The default inbound conditional rules that are supplied by CMS can be seen below in the opening screen of the Praetor administration immediately after installing the software.
Rules list
These rules can be divided into different types, which are ordered below in increasing theoretical processing time.
A Global rule is a rule that has no condition placed on it, just one or more actions that are applied to the message depending on the direction: inbound to the LAN recipients or outbound to the Internet. The selected action will always be performed based upon Praetor's determination of the message direction.
For efficiency and safety reasons, there are only three optional actions that can be applied, with two that involve the addition of text to the message.
PREPEND to insert text before the original message body,
APPEND to insert text after the original message body, and
ARCHIVE to save a copy of the message in the Praetor Archive sub-directory.
FORWARD message copy to an email address.

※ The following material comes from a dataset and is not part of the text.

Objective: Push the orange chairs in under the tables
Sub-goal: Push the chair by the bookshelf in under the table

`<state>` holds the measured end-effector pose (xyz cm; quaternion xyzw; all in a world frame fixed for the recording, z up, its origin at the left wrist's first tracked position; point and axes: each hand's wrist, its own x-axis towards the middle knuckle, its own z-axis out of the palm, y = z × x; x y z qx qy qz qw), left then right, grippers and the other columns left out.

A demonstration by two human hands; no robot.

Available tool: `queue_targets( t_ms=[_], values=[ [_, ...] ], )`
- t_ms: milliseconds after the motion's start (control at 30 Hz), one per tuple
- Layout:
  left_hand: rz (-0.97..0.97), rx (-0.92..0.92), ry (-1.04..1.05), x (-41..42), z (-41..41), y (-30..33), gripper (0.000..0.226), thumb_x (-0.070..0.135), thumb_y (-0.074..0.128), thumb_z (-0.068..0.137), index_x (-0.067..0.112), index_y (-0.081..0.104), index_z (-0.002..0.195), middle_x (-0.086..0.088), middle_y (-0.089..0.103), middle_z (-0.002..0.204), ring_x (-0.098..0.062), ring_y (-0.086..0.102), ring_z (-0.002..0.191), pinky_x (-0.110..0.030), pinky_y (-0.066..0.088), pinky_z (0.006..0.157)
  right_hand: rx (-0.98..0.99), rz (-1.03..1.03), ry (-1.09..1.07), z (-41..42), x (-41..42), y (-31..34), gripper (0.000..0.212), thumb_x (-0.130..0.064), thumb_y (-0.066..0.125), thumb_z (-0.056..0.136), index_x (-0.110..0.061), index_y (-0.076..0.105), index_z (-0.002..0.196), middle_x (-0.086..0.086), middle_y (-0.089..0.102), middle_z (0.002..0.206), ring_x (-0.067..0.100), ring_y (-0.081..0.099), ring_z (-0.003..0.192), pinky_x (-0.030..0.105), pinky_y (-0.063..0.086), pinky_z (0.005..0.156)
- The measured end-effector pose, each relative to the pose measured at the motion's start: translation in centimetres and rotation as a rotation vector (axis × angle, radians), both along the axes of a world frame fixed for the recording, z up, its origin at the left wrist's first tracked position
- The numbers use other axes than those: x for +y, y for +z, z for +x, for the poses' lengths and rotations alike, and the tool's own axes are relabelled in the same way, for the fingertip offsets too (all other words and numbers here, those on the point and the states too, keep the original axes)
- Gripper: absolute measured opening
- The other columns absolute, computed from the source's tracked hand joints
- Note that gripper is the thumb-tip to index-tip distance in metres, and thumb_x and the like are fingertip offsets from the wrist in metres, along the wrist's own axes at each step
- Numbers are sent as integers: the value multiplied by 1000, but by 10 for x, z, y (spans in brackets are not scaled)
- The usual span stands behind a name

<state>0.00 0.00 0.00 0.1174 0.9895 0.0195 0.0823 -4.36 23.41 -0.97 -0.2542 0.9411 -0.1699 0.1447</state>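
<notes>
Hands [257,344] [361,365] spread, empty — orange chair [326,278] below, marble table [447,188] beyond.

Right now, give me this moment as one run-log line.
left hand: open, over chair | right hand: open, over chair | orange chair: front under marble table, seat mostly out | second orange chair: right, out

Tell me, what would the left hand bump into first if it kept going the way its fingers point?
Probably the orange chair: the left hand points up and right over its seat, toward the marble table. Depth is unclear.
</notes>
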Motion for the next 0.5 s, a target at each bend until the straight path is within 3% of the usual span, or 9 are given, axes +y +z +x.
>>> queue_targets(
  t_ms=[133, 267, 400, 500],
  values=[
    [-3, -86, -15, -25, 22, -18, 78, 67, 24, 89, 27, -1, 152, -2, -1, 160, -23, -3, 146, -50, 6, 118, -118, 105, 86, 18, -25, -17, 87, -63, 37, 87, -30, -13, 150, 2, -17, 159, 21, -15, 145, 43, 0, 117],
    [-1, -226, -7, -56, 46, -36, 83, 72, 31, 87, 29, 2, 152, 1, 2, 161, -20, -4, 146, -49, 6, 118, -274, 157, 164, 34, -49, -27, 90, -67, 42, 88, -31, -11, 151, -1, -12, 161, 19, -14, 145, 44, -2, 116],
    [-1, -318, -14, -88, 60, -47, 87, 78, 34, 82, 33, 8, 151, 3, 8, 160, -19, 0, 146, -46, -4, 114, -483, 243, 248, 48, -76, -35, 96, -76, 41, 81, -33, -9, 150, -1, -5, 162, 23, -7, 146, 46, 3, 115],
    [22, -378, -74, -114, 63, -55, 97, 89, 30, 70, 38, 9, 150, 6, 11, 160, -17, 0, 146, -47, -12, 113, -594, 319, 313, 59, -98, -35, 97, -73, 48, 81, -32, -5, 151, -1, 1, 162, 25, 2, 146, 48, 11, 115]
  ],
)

Global rules take precedence over normal rules and are the first items to be executed by Praetor's scripting engine. Thus these actions occur before any others found in conditional rules.
These are some of the rules formulated after profiling countless spam samples. They require no maintenance by the administrator, as they are completely self-sufficient, testing for the existence of certain message header fields or comparing one field with the value found in another.
A few examples of such rules that are available by default include tests for:
when the sender and recipient addresses are identical
when the From field is blank or non-existent
when the To and Cc fields are blank or non-existent
when the Message-ID field is missing
These are relatively quick string comparisons on a given message header field. The strings are entered via a dialog box shown below.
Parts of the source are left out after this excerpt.